* _Work request_:
Your answer must be the full set of entries, repeated exactly.

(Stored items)
○ ○ ○ ○

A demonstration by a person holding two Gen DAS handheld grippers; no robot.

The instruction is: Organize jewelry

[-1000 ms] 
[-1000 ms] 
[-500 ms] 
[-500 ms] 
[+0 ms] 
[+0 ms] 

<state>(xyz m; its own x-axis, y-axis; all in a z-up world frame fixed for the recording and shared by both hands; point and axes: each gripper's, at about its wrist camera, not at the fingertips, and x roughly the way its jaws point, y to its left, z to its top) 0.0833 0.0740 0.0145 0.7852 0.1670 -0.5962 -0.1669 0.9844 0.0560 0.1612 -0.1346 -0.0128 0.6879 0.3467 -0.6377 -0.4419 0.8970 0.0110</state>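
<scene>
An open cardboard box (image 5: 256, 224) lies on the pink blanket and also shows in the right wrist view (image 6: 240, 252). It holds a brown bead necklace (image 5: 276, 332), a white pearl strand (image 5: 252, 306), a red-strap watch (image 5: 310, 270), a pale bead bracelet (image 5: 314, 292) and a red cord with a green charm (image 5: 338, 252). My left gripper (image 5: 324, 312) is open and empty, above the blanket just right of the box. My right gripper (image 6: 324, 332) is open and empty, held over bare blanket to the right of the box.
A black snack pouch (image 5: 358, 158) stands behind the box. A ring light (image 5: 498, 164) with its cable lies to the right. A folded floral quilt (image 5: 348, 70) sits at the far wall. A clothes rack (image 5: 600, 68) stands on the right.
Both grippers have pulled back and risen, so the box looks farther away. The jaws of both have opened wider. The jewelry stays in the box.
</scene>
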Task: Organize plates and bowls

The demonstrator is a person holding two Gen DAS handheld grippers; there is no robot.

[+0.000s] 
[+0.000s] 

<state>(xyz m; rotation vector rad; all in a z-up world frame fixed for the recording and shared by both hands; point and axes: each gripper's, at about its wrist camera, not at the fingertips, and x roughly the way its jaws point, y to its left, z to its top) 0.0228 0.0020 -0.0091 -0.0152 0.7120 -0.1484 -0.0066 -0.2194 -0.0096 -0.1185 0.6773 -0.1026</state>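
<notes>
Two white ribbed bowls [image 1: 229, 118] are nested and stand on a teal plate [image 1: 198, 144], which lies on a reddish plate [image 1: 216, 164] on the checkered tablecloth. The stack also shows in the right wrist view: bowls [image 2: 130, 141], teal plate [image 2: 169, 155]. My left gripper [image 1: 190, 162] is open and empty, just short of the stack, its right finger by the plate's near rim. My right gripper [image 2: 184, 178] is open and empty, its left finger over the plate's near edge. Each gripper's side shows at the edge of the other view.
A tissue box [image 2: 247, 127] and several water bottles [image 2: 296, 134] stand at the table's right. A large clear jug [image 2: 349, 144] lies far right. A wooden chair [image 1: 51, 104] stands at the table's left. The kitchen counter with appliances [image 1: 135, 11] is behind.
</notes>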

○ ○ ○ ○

* _Response to the task_:
A demonstration by a person holding two Gen DAS handheld grippers; no robot.

The instruction is: Organize jewelry

[-1000 ms] 
[-1000 ms] 
[-500 ms] 
[-500 ms] 
[+0 ms] 
[+0 ms] 

<state>(xyz m; its own x-axis, y-axis; all in a z-up world frame fixed for the recording and shared by both hands; point and axes: each gripper's, at about its wrist camera, not at the fingertips, and x roughly the way its jaws point, y to its left, z to its top) 0.0833 0.0740 0.0145 0.7852 0.1670 -0.5962 -0.1669 0.9844 0.0560 0.1612 -0.1346 -0.0128 0.6879 0.3467 -0.6377 -0.4419 0.8970 0.0110</state>
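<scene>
An open cardboard box (image 5: 256, 224) lies on the pink blanket and also shows in the right wrist view (image 6: 240, 252). It holds a brown bead necklace (image 5: 276, 332), a white pearl strand (image 5: 252, 306), a red-strap watch (image 5: 310, 270), a pale bead bracelet (image 5: 314, 292) and a red cord with a green charm (image 5: 338, 252). My left gripper (image 5: 324, 312) is open and empty, above the blanket just right of the box. My right gripper (image 6: 324, 332) is open and empty, held over bare blanket to the right of the box.
A black snack pouch (image 5: 358, 158) stands behind the box. A ring light (image 5: 498, 164) with its cable lies to the right. A folded floral quilt (image 5: 348, 70) sits at the far wall. A clothes rack (image 5: 600, 68) stands on the right.
Both grippers have pulled back and risen, so the box looks farther away. The jaws of both have opened wider. The jewelry stays in the box.
</scene>
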Task: Organize plates and bowls

The demonstrator is a person holding two Gen DAS handheld grippers; there is no robot.

[+0.000s] 
[+0.000s] 

<state>(xyz m; rotation vector rad; all in a z-up world frame fixed for the recording and shared by both hands; point and axes: each gripper's, at about its wrist camera, not at the fingertips, and x roughly the way its jaws point, y to its left, z to its top) 0.0228 0.0020 -0.0091 -0.0152 0.7120 -0.1484 -0.0066 -0.2194 -0.0096 -0.1185 0.6773 -0.1026</state>
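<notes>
Two white ribbed bowls [image 1: 229, 118] are nested and stand on a teal plate [image 1: 198, 144], which lies on a reddish plate [image 1: 216, 164] on the checkered tablecloth. The stack also shows in the right wrist view: bowls [image 2: 130, 141], teal plate [image 2: 169, 155]. My left gripper [image 1: 190, 162] is open and empty, just short of the stack, its right finger by the plate's near rim. My right gripper [image 2: 184, 178] is open and empty, its left finger over the plate's near edge. Each gripper's side shows at the edge of the other view.
A tissue box [image 2: 247, 127] and several water bottles [image 2: 296, 134] stand at the table's right. A large clear jug [image 2: 349, 144] lies far right. A wooden chair [image 1: 51, 104] stands at the table's left. The kitchen counter with appliances [image 1: 135, 11] is behind.
</notes>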

The exercise requires nothing more than what has been given.